::: Input for this task :::

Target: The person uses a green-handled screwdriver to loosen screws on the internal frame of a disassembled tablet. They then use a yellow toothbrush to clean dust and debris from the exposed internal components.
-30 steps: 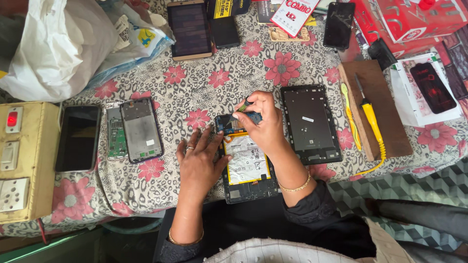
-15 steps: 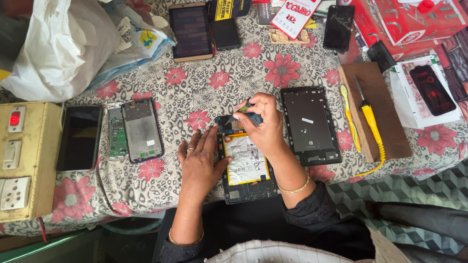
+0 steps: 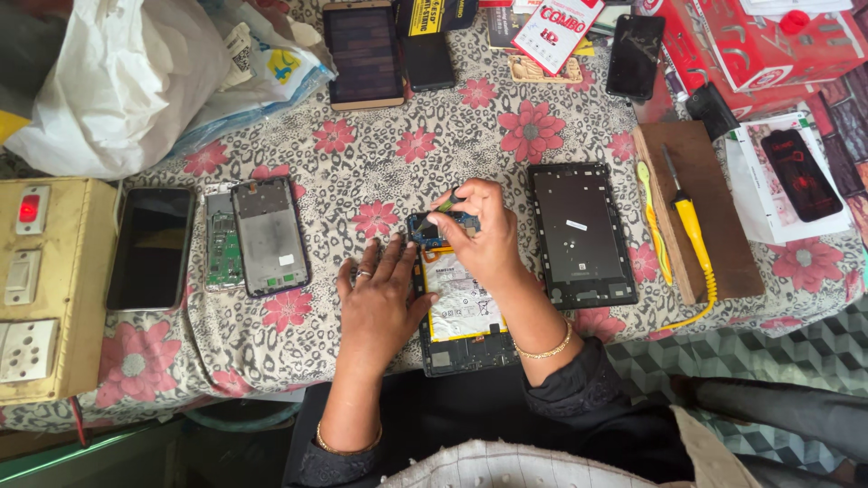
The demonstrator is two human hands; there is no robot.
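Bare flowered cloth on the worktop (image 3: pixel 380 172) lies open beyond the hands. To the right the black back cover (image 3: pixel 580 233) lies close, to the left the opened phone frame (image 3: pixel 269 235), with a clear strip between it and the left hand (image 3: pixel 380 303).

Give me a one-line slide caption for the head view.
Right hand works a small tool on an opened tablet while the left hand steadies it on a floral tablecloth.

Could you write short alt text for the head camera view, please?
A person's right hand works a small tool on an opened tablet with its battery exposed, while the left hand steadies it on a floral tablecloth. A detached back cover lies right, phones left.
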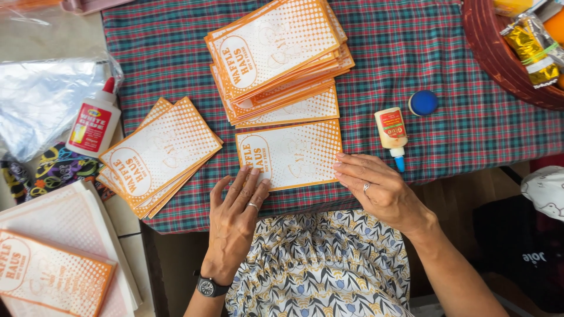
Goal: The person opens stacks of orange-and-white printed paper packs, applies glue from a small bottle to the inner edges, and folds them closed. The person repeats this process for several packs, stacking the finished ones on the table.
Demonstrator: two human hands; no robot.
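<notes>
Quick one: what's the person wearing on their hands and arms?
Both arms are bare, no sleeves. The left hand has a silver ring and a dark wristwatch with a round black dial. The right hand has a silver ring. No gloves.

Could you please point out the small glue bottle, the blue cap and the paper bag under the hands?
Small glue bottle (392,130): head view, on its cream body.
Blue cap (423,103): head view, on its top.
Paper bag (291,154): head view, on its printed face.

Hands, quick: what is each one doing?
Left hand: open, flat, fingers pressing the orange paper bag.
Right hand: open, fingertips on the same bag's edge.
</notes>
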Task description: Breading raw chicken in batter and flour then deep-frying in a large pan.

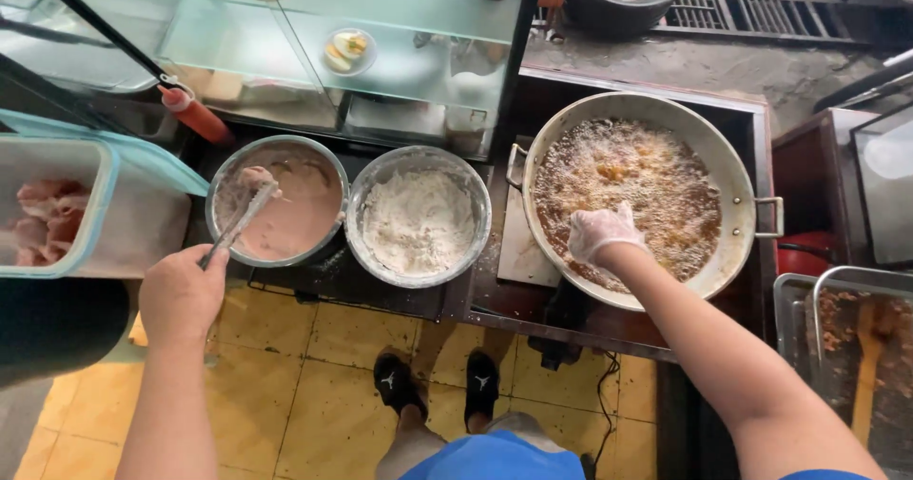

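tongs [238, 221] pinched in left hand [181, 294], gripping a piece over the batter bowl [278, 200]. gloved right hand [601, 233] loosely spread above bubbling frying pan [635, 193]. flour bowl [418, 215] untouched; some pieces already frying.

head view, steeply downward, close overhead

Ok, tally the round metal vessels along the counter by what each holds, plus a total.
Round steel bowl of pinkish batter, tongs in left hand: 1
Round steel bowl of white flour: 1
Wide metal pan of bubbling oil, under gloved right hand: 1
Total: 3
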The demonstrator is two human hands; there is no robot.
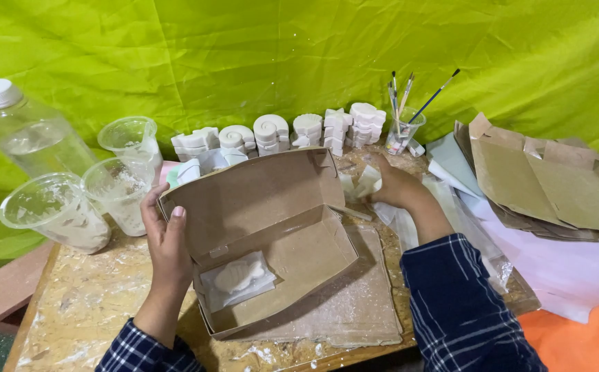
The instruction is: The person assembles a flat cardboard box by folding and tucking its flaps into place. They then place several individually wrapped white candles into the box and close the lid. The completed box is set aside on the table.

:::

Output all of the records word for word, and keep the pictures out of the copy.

(Solved problem)
Target: The person uses a green-handled screwdriver to loosen screws on the internal frame of a disassembled tablet. They then use a yellow toothbrush to clean dust and debris from the exposed internal components.
-30 steps: 
-15 steps: 
+0 steps: 
The demonstrator is two human hands; there is no robot.
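Bare flowered cloth on the worktop (image 3: pixel 380 172) lies open beyond the hands. To the right the black back cover (image 3: pixel 580 233) lies close, to the left the opened phone frame (image 3: pixel 269 235), with a clear strip between it and the left hand (image 3: pixel 380 303).

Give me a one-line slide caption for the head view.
Right hand works a small tool on an opened tablet while the left hand steadies it on a floral tablecloth.

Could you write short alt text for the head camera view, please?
A person's right hand works a small tool on an opened tablet with its battery exposed, while the left hand steadies it on a floral tablecloth. A detached back cover lies right, phones left.
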Goal: The person opens stacks of orange-and-white printed paper packs, applies glue from a small bottle to the inner edges, and folds them closed. The person repeats this process for several packs, stacking the finished ones on the table.
Demonstrator: two human hands; no robot.
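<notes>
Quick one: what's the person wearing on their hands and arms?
Both arms are bare, no sleeves. The left hand has a silver ring and a dark wristwatch with a round black dial. The right hand has a silver ring. No gloves.

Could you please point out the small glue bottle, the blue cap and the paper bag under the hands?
Small glue bottle (392,130): head view, on its cream body.
Blue cap (423,103): head view, on its top.
Paper bag (291,154): head view, on its printed face.

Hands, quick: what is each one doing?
Left hand: open, flat, fingers pressing the orange paper bag.
Right hand: open, fingertips on the same bag's edge.
</notes>
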Task description: Breading raw chicken in batter and flour then deep-frying in a large pan.


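tongs [238, 221] pinched in left hand [181, 294], gripping a piece over the batter bowl [278, 200]. gloved right hand [601, 233] loosely spread above bubbling frying pan [635, 193]. flour bowl [418, 215] untouched; some pieces already frying.

head view, steeply downward, close overhead

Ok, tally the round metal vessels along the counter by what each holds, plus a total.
Round steel bowl of pinkish batter, tongs in left hand: 1
Round steel bowl of white flour: 1
Wide metal pan of bubbling oil, under gloved right hand: 1
Total: 3
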The demonstrator is two human hands; there is no robot.
The instruction is: The person assembles a flat cardboard box by folding and tucking its flaps into place. They then place several individually wrapped white candles into the box and close the lid. The completed box is set aside on the table.

No additional lines are needed for this answer.